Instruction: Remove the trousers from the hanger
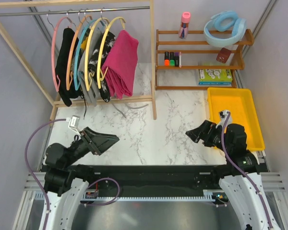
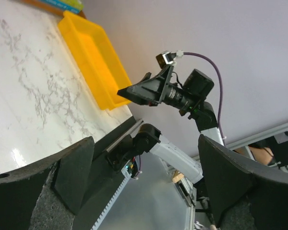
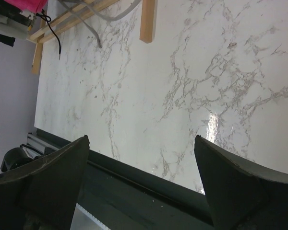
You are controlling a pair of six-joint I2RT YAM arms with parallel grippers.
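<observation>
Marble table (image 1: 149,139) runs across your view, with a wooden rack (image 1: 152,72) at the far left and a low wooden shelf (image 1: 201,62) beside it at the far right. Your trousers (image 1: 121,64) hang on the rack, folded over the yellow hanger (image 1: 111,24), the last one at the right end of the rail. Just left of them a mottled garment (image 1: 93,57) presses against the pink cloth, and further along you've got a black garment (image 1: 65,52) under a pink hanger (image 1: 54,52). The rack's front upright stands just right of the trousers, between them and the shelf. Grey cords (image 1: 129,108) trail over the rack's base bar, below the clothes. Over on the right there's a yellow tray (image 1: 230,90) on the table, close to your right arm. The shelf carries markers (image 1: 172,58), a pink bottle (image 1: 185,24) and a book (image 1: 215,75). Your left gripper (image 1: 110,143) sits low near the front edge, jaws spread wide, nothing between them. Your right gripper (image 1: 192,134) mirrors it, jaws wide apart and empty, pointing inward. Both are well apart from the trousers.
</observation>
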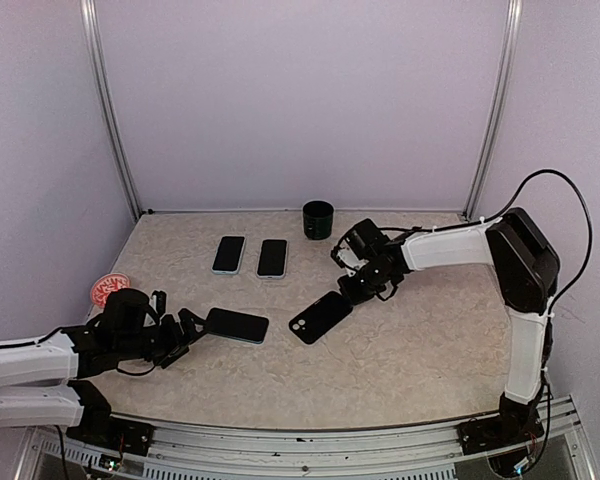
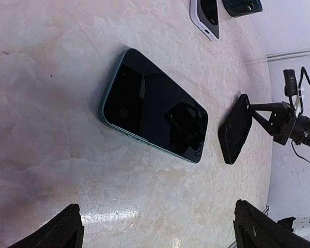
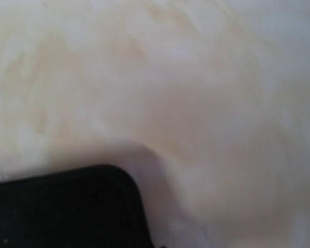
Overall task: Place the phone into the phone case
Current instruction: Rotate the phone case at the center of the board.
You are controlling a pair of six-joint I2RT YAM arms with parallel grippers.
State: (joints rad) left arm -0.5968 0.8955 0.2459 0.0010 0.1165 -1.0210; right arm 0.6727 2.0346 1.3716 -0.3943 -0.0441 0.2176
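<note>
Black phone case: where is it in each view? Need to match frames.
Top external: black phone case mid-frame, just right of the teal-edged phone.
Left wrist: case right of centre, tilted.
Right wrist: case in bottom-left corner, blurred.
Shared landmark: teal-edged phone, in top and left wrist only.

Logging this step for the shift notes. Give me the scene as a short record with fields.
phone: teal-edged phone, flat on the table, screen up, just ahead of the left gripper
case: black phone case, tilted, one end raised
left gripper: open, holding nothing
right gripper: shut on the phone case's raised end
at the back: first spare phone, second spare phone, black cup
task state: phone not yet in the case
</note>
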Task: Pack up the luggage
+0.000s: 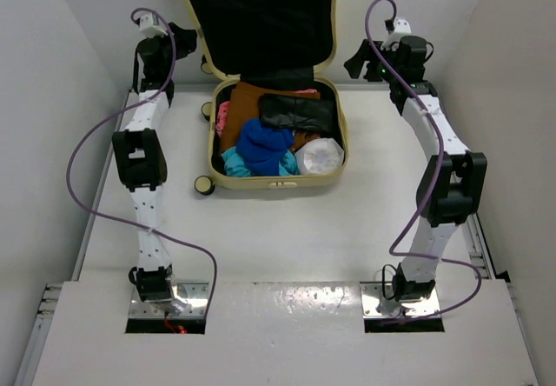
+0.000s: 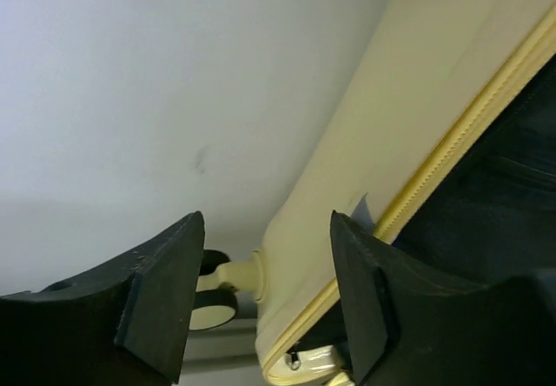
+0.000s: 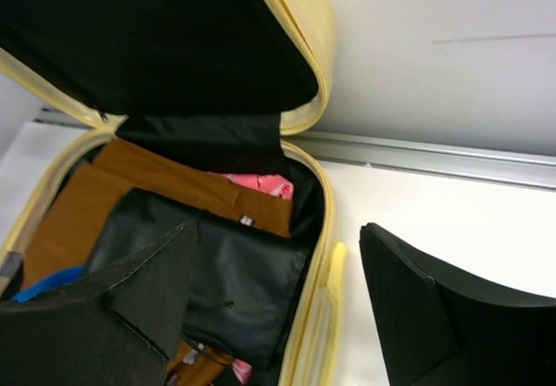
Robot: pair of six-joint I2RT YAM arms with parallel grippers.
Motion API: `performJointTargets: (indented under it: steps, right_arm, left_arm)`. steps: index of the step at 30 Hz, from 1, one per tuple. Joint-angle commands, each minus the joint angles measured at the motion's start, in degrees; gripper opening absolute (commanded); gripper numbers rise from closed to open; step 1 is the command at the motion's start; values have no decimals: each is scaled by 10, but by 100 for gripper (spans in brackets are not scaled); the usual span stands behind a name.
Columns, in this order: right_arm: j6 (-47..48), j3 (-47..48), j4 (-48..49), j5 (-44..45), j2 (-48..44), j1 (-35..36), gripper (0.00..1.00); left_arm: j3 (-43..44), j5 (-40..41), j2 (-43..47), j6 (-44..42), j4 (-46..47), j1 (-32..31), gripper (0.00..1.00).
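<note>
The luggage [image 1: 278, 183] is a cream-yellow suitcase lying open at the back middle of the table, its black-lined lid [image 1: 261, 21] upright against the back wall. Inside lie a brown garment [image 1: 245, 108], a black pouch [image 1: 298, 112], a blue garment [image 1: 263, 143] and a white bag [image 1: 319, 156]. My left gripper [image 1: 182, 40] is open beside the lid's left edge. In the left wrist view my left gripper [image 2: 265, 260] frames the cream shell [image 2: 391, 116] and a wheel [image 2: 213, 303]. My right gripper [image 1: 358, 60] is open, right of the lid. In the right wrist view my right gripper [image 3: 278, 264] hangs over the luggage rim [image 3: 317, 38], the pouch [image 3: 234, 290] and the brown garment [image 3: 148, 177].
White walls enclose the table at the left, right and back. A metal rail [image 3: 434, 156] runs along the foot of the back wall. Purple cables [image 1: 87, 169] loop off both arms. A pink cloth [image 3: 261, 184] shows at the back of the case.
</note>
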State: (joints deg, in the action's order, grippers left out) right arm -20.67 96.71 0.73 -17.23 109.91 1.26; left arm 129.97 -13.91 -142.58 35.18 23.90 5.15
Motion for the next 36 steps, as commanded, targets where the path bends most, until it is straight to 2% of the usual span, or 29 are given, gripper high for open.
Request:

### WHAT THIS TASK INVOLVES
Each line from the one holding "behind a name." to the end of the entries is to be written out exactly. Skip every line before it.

### EXPECTED OUTPUT
Motion API: `performJointTargets: (indented under it: steps, right_arm, left_arm)`. steps: index of the step at 30 Hz, from 1, one per tuple. Joint-angle commands, each minus the joint angles measured at the motion's start, in degrees; gripper opening absolute (commanded); gripper numbers rise from closed to open; step 1 is the command at the motion's start; values have no decimals: each is scaled by 10, but by 100 for gripper (spans in brackets are not scaled); the usual span stands behind a name.
Columns, in this order: right_arm: j6 (-47..48), j3 (-47..48), j4 (-48..49), j5 (-44..45), j2 (-48..44), j1 (-35..36), gripper (0.00..1.00); left_arm: j3 (-43..44), j5 (-40..41), j2 (-43..47), j6 (-44..42), j4 (-46..47), j1 (-32..31), gripper (0.00..1.00).
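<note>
The luggage [image 1: 278, 183] is a cream-yellow suitcase lying open at the back middle of the table, its black-lined lid [image 1: 261, 21] upright against the back wall. Inside lie a brown garment [image 1: 245, 108], a black pouch [image 1: 298, 112], a blue garment [image 1: 263, 143] and a white bag [image 1: 319, 156]. My left gripper [image 1: 182, 40] is open beside the lid's left edge. In the left wrist view my left gripper [image 2: 265, 260] frames the cream shell [image 2: 391, 116] and a wheel [image 2: 213, 303]. My right gripper [image 1: 358, 60] is open, right of the lid. In the right wrist view my right gripper [image 3: 278, 264] hangs over the luggage rim [image 3: 317, 38], the pouch [image 3: 234, 290] and the brown garment [image 3: 148, 177].
White walls enclose the table at the left, right and back. A metal rail [image 3: 434, 156] runs along the foot of the back wall. Purple cables [image 1: 87, 169] loop off both arms. A pink cloth [image 3: 261, 184] shows at the back of the case.
</note>
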State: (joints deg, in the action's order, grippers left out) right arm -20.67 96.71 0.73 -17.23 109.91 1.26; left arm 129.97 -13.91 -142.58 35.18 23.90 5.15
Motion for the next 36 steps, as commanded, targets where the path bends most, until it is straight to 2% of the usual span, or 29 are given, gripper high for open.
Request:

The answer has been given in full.